### [YOUR GOAL]
Nothing but text lines should be duplicated: start with the first line of the listing below and stop after the line holding "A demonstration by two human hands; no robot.", omitting pictures.

### [EXERCISE INPUT]
Start of Block

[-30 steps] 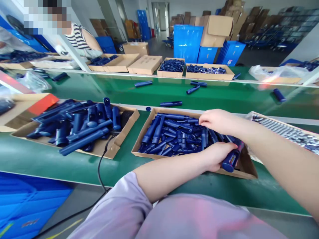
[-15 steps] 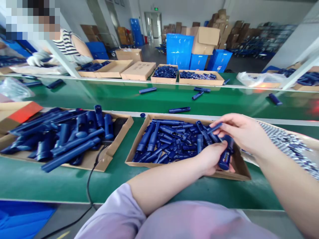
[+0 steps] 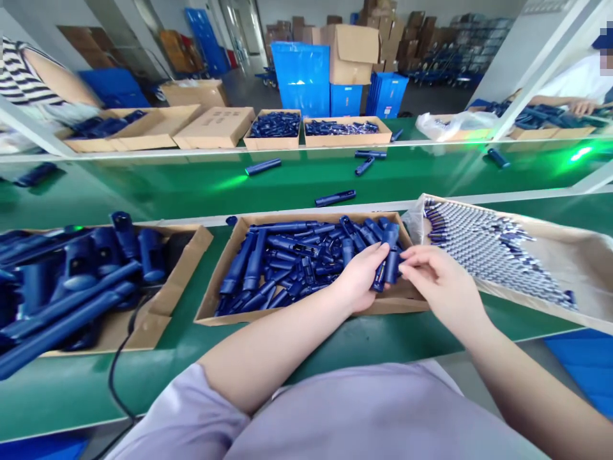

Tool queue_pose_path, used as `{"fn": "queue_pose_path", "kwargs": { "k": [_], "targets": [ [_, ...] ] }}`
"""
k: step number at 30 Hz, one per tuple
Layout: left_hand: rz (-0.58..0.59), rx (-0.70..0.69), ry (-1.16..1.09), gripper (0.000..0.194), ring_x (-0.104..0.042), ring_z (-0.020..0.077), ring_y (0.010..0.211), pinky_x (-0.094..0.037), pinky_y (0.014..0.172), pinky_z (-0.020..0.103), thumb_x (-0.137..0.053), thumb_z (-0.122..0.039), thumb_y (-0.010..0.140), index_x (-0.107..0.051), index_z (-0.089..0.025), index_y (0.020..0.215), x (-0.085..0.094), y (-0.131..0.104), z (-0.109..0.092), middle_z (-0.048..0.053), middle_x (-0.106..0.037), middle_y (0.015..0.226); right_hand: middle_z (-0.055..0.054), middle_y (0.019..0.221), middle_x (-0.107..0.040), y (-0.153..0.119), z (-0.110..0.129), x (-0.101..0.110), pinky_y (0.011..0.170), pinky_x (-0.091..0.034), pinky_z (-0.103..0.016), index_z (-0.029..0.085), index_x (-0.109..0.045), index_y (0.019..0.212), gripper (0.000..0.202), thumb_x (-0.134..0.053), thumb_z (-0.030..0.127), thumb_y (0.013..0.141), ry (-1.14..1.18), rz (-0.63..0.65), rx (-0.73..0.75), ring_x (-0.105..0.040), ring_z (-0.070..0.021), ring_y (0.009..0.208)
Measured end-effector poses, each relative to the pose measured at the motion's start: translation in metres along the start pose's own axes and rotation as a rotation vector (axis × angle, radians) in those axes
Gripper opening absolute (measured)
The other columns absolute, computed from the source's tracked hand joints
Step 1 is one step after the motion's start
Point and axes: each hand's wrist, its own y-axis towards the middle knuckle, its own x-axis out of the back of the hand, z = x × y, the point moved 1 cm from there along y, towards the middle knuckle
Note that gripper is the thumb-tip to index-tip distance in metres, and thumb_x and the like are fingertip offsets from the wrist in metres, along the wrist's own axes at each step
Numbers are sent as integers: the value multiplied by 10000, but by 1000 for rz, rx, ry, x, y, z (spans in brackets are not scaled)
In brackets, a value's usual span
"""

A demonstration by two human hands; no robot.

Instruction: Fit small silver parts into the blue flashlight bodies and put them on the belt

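Note:
Over the right part of a cardboard box [image 3: 211, 300] full of blue plastic pieces, my left hand [image 3: 361, 276] is closed round a blue tubular part [image 3: 387, 255]. A smaller blue piece lies against that part, and I cannot tell if the two are joined. My right hand [image 3: 433, 275] is beside it on the right, thumb and fingers pinched close to the part's side. Whatever sits between those fingertips is too small and hidden to name. Heaped blue pieces [image 3: 306, 255] fill the box left of my hands.
On the left stands a box [image 3: 191, 268] of larger blue tubes with a black cable [image 3: 112, 377]. A tray of small metallic pieces [image 3: 488, 243] is at the right. Blue tubes [image 3: 335, 197] lie on the green belt [image 3: 191, 185]. Beyond are boxes and people's arms.
The view has turned right, bringing the metallic pieces' tray fully into sight. My right hand has come down to the right side of the held part; the blue piece it pinched no longer shows clearly there.

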Motion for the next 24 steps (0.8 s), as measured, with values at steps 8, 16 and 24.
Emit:
{"fn": "queue_pose_path", "kwargs": {
  "k": [8, 16, 24],
  "targets": [
    [-59, 86, -83, 231, -508, 86, 468, -395, 406, 197, -505, -348, 918, -604, -142, 895, -3, -1, 0, 0, -570, 659, -33, 862, -638, 15, -3, -2, 726, -562, -319, 196, -630, 1006, 322, -707, 370, 745, 383, 147, -292, -620, -152, 764],
    [52, 79, -40, 283, -564, 89, 527, -458, 481, 185, -429, -397, 958, -587, -163, 982, -2, -2, -2, 29, -621, 749, -19, 912, -688, 9, -6, 7, 766, -564, -320, 224, -650, 951, 219, -705, 367, 795, 475, 68, -239, -668, -157, 771],
    [19, 120, -26, 266, -547, 78, 493, -464, 472, 175, -476, -415, 938, -581, -180, 1003, -3, -4, -2, 8, -584, 698, 5, 873, -704, 7, 6, 9, 695, -537, -274, 244, -697, 972, 171, -617, 336, 852, 33, 156, -104, -637, -139, 691]
  ]
}}
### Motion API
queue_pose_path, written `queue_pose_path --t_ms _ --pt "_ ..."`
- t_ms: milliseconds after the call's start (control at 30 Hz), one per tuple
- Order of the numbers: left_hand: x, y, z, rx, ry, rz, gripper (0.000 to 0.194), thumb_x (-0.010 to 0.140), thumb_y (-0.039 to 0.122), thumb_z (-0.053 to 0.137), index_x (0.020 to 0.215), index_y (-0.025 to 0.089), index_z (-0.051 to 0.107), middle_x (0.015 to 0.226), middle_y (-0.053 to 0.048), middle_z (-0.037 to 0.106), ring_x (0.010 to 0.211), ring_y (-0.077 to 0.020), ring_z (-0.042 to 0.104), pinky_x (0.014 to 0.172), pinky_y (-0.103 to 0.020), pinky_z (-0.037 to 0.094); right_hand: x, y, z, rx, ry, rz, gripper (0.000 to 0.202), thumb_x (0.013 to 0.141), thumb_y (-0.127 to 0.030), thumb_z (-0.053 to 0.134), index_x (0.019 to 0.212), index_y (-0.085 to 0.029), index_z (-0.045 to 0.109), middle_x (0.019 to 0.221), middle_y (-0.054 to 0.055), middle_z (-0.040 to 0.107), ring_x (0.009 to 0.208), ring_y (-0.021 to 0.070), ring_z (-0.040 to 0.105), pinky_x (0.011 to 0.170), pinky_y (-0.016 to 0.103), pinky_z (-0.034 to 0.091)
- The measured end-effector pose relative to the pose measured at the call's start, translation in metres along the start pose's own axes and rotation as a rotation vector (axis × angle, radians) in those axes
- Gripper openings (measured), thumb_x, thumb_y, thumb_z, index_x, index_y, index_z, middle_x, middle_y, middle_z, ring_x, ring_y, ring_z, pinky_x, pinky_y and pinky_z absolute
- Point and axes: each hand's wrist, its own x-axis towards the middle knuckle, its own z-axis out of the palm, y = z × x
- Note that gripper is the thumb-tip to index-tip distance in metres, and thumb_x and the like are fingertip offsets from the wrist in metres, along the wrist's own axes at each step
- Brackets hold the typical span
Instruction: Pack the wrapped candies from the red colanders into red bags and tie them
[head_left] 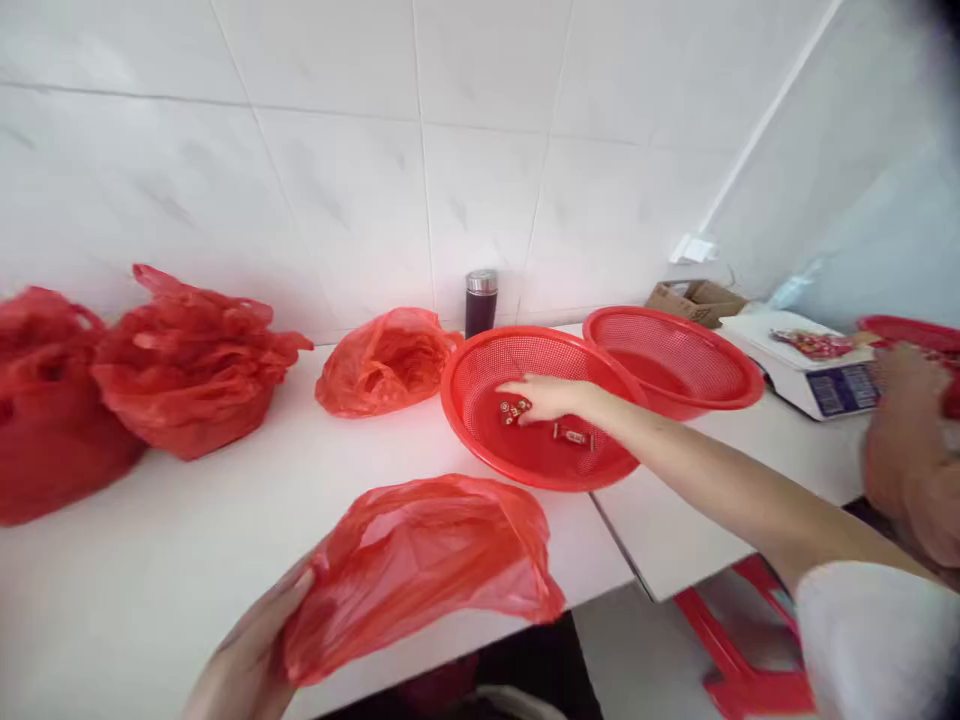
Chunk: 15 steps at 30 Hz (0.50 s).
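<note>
My left hand (259, 635) grips the edge of a thin red plastic bag (427, 550), which is held spread over the front of the table. Inside a red mesh basket (480, 440), my right hand (551, 397) has its fingers curled around a few red-wrapped candies (513, 411). Another wrapped candy (574, 437) lies on the basket's bottom, just below that hand. Part of my right palm and the undersides of the fingers are hidden.
Beyond stand a second red basket (675, 345), a dark flask (481, 305), an opened red bag (386, 365) and filled red bags (195, 360). At right, a co-worker's hand (907, 385) is near a scale (795, 360) bearing wrapped candies. A red stool (757, 680) stands below.
</note>
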Motion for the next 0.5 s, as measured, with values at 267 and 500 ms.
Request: queue_pose_path --t_ms 267,500 --pt "-0.010 -0.004 0.009 -0.038 0.031 0.011 0.068 0.074 0.021 0.075 0.137 0.029 0.052 0.133 -0.004 0.061 0.115 -0.0310 0.061 0.089 -0.034 0.058 0.008 -0.010 0.011 0.130 -0.014 -0.007 0.035 0.070 -0.013 0.068 0.104 -0.022 0.063 0.108 0.009 0.064 0.091 0.0265 0.066 0.077 0.035 0.049" --pt "-0.011 -0.010 0.027 -0.038 0.019 0.050 0.060 0.073 0.022 0.075 0.131 0.024 0.059 0.131 -0.007 0.063 0.117 -0.0305 0.060 0.086 -0.030 0.058 -0.047 -0.048 -0.026 0.812 0.117 -0.311 0.034 0.084 -0.026 0.060 0.115 -0.027 0.046 0.113 0.004 0.059 0.080 0.0134 0.064 0.065 0.026 0.054"
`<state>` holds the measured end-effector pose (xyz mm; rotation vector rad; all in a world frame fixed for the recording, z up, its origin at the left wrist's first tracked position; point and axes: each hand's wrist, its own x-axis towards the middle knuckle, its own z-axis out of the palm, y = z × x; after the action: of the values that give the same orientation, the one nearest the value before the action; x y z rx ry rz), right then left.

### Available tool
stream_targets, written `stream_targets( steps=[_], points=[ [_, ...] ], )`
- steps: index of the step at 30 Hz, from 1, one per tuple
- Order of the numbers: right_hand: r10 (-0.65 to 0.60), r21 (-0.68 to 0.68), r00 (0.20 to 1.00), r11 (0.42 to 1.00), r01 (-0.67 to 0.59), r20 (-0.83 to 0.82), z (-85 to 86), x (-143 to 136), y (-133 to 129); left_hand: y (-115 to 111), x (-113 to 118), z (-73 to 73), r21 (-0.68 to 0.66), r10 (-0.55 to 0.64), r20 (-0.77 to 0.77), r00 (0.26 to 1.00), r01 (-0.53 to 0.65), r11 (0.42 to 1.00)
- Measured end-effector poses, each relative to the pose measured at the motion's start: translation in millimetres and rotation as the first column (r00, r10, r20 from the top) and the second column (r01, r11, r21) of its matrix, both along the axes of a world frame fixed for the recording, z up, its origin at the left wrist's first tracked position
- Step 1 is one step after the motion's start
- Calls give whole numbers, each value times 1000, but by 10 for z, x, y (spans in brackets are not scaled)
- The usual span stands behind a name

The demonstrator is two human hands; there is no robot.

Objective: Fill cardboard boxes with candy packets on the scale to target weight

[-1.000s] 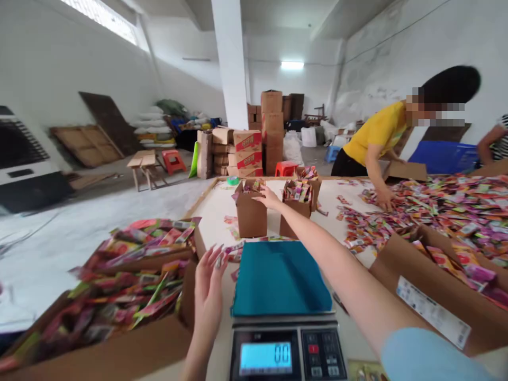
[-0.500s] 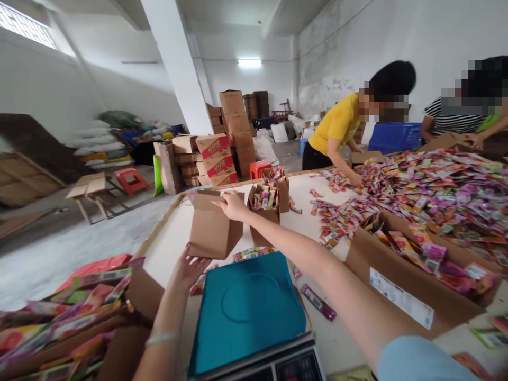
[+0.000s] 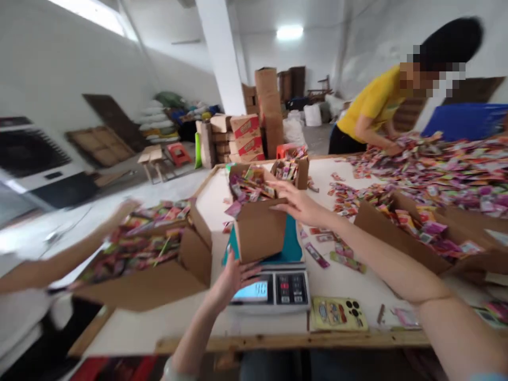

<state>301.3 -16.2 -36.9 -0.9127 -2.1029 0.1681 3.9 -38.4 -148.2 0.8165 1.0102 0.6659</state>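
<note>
A brown cardboard box (image 3: 260, 233) filled with colourful snack packets (image 3: 252, 182) is between my hands, over the teal pan of a digital scale (image 3: 293, 238). My right hand (image 3: 299, 203) grips the box's upper right rim. At its lower front left corner, my left hand (image 3: 234, 283) supports the box with thumb and fingers spread. Whether the box's base touches the pan is hidden. Below the pan, the scale's display (image 3: 254, 290) is lit.
Another packet-filled box (image 3: 146, 283) stands at left, with another person's blurred arm (image 3: 91, 238) over it. A filled box (image 3: 400, 238) and a packet heap lie right. A yellow phone (image 3: 337, 313) lies beside the scale. Across the table, a yellow-shirted person (image 3: 365, 114) reaches into the heap.
The box has come nearer and over the scale, its packets now visible. Both hands moved with it. My view has turned left, and another person's arm now shows at left.
</note>
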Motion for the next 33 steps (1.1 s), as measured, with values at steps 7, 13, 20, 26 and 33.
stream_targets(
  steps=[7,13,20,26,33],
  points=[
    [-156,-14,974,988,156,-165,-333,248,-280,-295,-342,-88,406,-49,-347,936,197,892],
    [-142,-137,939,985,103,-315,-443,334,-357,-553,-825,-609,595,414,-215,885,-218,774],
    [-593,-383,700,801,460,-399,-1354,1007,-131,-621,-1014,-1261,632,588,-257,767,-327,702],
    [-741,-442,662,561,700,108,-2540,1022,-466,-668,-942,-1299,646,672,-290,681,-379,662],
    [-660,-273,415,312,910,627,-2473,804,-28,-703,-946,-1177,664,695,-290,658,-384,641]
  ],
)
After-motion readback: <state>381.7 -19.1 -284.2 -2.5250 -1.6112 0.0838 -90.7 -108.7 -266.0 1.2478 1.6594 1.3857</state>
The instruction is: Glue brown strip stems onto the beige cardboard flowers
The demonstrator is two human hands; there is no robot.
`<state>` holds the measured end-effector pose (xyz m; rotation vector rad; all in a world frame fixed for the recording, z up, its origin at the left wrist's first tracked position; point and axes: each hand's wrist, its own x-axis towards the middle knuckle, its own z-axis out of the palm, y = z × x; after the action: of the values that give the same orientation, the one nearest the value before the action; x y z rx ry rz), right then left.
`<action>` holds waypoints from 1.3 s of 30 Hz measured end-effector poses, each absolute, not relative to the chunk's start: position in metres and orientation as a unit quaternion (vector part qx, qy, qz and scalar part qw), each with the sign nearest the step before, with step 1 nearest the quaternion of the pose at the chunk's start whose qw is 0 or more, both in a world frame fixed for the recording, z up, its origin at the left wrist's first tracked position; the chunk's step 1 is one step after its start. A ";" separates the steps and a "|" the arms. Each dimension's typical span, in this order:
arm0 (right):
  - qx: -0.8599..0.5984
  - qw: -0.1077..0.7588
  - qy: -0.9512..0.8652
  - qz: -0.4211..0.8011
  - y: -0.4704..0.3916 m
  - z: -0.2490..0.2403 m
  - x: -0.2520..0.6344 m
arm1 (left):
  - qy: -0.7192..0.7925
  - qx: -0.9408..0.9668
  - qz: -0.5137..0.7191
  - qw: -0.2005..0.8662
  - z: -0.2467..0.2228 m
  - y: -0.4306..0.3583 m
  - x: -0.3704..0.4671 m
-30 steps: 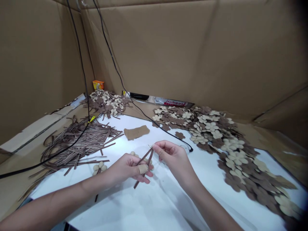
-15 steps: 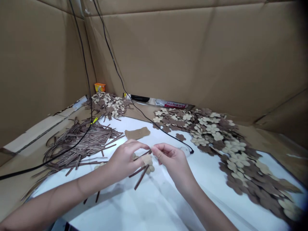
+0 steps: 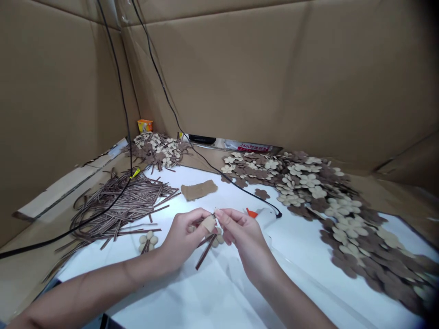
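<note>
My left hand (image 3: pixel 183 237) is closed in a pinch on brown strips (image 3: pixel 205 252), whose ends hang below the fingers. A beige patch covers its thumb tip. Partly hidden under the fingers is a cream flower shape (image 3: pixel 216 239); I cannot tell whether it is fixed to the strips. My right hand (image 3: pixel 242 228) meets the left one fingertip to fingertip, pinching the dark strip end between them. Left of my left hand, a cream flower (image 3: pixel 148 240) with brown strips lies on the white sheet (image 3: pixel 233 288).
A pile of brown strips (image 3: pixel 120 205) lies left, with flower pieces (image 3: pixel 161 148) behind it. Cream and brown flowers (image 3: pixel 308 180) spread along the right. Ahead lies a brown scrap (image 3: pixel 199 189). A black cable (image 3: pixel 202 157) ends near an orange-tipped white object (image 3: pixel 252 213). Cardboard walls (image 3: pixel 219 73) enclose the surface.
The view has shifted slightly, and the cream flower at left and the orange tip show more. Both hands stay together, with fingertips still meeting at the strip.
</note>
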<state>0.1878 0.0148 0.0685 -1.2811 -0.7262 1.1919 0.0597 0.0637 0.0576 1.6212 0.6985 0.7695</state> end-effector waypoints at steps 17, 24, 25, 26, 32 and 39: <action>-0.570 0.501 -0.405 0.509 0.022 0.061 0.201 | 0.305 0.707 0.310 0.557 0.046 0.069 0.053; -0.575 0.512 -0.410 0.489 0.023 0.057 0.204 | 0.303 0.708 0.301 0.563 0.048 0.071 0.051; -0.575 0.509 -0.415 0.488 0.023 0.056 0.204 | 0.303 0.708 0.300 0.563 0.048 0.071 0.051; -0.575 0.507 -0.418 0.488 0.023 0.055 0.204 | 0.304 0.708 0.299 0.563 0.048 0.072 0.050; -0.576 0.509 -0.404 0.495 0.023 0.058 0.203 | 0.308 0.708 0.290 0.565 0.049 0.073 0.049; -0.581 0.524 -0.420 0.460 0.022 0.058 0.199 | 0.279 0.747 0.254 0.547 0.057 0.087 0.044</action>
<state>0.1993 0.0220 0.0581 -1.3919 -1.0045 1.1009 0.0438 0.0870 0.0566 1.7712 0.6605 0.6011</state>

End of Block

### [TASK OUTPUT]
[-30 steps] 
[-15 steps] 
[+0 steps] 

Tool queue_pose_path, used as `{"fn": "queue_pose_path", "kwargs": { "k": [_], "targets": [ [_, ...] ] }}`
"""
k: step number at 30 Hz, one per tuple
Layout: left_hand: rz (-0.58..0.59), rx (-0.70..0.69), ry (-1.16..1.09), gripper (0.000..0.194), ring_x (-0.104..0.042), ring_z (-0.020..0.077), ring_y (0.010..0.211), pinky_x (-0.094..0.037), pinky_y (0.014..0.172), pinky_z (-0.020..0.103), thumb_x (-0.137..0.053), thumb_z (-0.122..0.039), thumb_y (-0.010..0.140), index_x (-0.107..0.051), index_z (-0.089..0.025), index_y (0.020..0.215), x (-0.085..0.094), y (-0.131..0.104), z (-0.109..0.092), middle_z (-0.048..0.053), middle_x (-0.106..0.037), middle_y (0.015..0.226); right_hand: middle_z (-0.055..0.054), middle_y (0.019..0.221), middle_x (-0.107..0.040), y (-0.153..0.119), z (-0.110..0.129), x (-0.101..0.110), pinky_y (0.011..0.170), pinky_x (-0.091..0.034), pinky_z (-0.103..0.016), index_z (-0.029..0.085), index_x (-0.109..0.045), index_y (0.019..0.212), gripper (0.000..0.202), thumb_x (-0.134..0.053), thumb_z (-0.030..0.127), thumb_y (0.013..0.141), ry (-1.14..1.18), rz (-0.63..0.65), rx (-0.73..0.75), ring_x (-0.105..0.040), ring_z (-0.070..0.021), ring_y (0.009..0.208)
Measured end-effector poses, each relative to the pose measured at the motion's start: translation in metres along the start pose's own axes and rotation as a rotation vector (axis × angle, radians) in those axes
Gripper opening absolute (measured)
The other columns absolute, computed from the source's tracked hand joints
Step 1 is one step after the motion's start
Point and axes: each hand's wrist, its own y-axis towards the middle knuckle, its own x-axis out of the back of the hand, z = x × y, the point moved 1 cm from there along y, towards the middle knuckle
Note that gripper is the thumb-tip to index-tip distance in metres, and thumb_x and the like are fingertip offsets from the wrist in metres, along the wrist's own axes at each step
Numbers are sent as integers: the value multiplied by 10000, but by 1000 for rz, rx, ry, x, y, z (spans in brackets are not scaled)
In brackets, a value's usual span
"""

A demonstration by two human hands; no robot.

Output for the exercise is complete.